10 thoughts on “Book Review

  1. Yeah, my book reviews are opinionated. Feel free to write your own opinionated book review, or comment on mine. There’s some good stuff out there. There’s some really bad stuff out there, too.

  2. Stanley Revisited

    I’m midway through my 2nd year of this hobby spurred on by the famous B program. I bought the Kindle version of Home Production of Quality Meats and Sausages last year and I bookmarked Wedliny Domowe early on. Meanwhile I follow five forums almost daily. The Kindle version was hard to handle and I hit the Marianski site whenever CW and others point in that direction.

    Finally I decided the paper copy of Home Production needed to be easily at hand and so it arrived on Monday. So it’s back to square one for me as I intend to read anything Stanley has written in that book that interests me.

    I’m going to record Marianski tidbits that raise my eyebrows or remind me to pay better attention to the details. Kind of like going to confession but only if I let others know, eh :>)

    As I’ve posted elsewhere, I am brining my first ham so ordered a salinometer but it arrived late. Measure the brine anyway. Stan says: “The salinometer measures the density of a solution of salt and water. Once you add other ingredients (like sugar) the salinometer will measure the density of a solution and not the salinity of the brine.” I think its’s damn unfair that Duk has that chemical engineering degree to help make that so dang obvious. I’ll make a note to do it correctly next time.

    Future postings about Stanley Revisited will be a quote that tickles my fancy and a comment.

  3. Stanley Revisited

    On immersion brining, Stanley says: “The more water added, a more diluted flavor is obtained and a cheaper product is produced which results in a higher profit for the manufacturer. Products of this nature are used for making sandwiches and their weak flavor is masked by extra toppings such as lettuce, tomato, or mayonnaise.”

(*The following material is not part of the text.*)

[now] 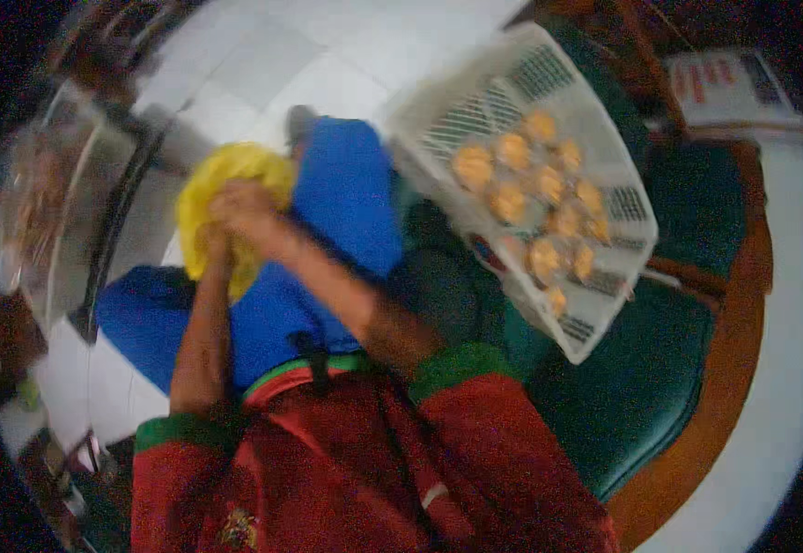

    Soooo, make your own with the correct brine and feed the lettuce to the rabbits!

  4. Stanley Revisited

    Marianski says to brine (without stitch pumping): “About 3-1/2 to 4 days per pound for 20 lb hams and picnics….In today’s era these times may be shortened by 1 day per pound, ie. a 15 pound ham will be cured for 45 days.” (page478).

    I’m no mathematician but, in the past, at 3-1/2 days/lb a 15 lb ham would be in the brine for 52-1/2 days. In today’s era the 3-1/2 days/lb becomes 2-1/2 days/lb or 37-1/2 days. That is a week less than the 45 days mentioned by Stanley. Don’t get me wrong, I rely a lot on Marianski’s writings and recipes. Just sayin.

  5. Phil,

    Assuming that your ancestors migrated to BC during those many years BC (back when there was a land bridge from Asia), the ham that you inherited may be ready after February 29th, 2055, toward the end of hockey season. (Obviously, calendars have changed since back then, as the continents drifted.)

    Translation- – we need someone with experience to weigh in on the matter. Hey, CW…!


  6. Why not just take the guess work away and shoot that ham up with a brining needle at 10% of it’s green weight? 20 pound ham, two pounds of brine injected, a week in the pickle bucket, no penetration worries. I’ve only smoked wild hog hams, and nothing over thirteen pounds, but it works to perfection every time. RAY

  7. Yeee Hawww! I just received a copy of Stan & Adam Marianski’s latest book called, “The Art Of Making Vegetarian Sausages”. It’s mind boggling. How those guys can make sausage look and taste like regular meat, is just phenomenal! All vegetarians are in for a big surprise. It contains lots of recipes, and of course in his usual way, Stan explains the hows and whys of the science behind each step. He even explains gluten and gluten intolerance. It’s available from and would make an excellent addition to your library.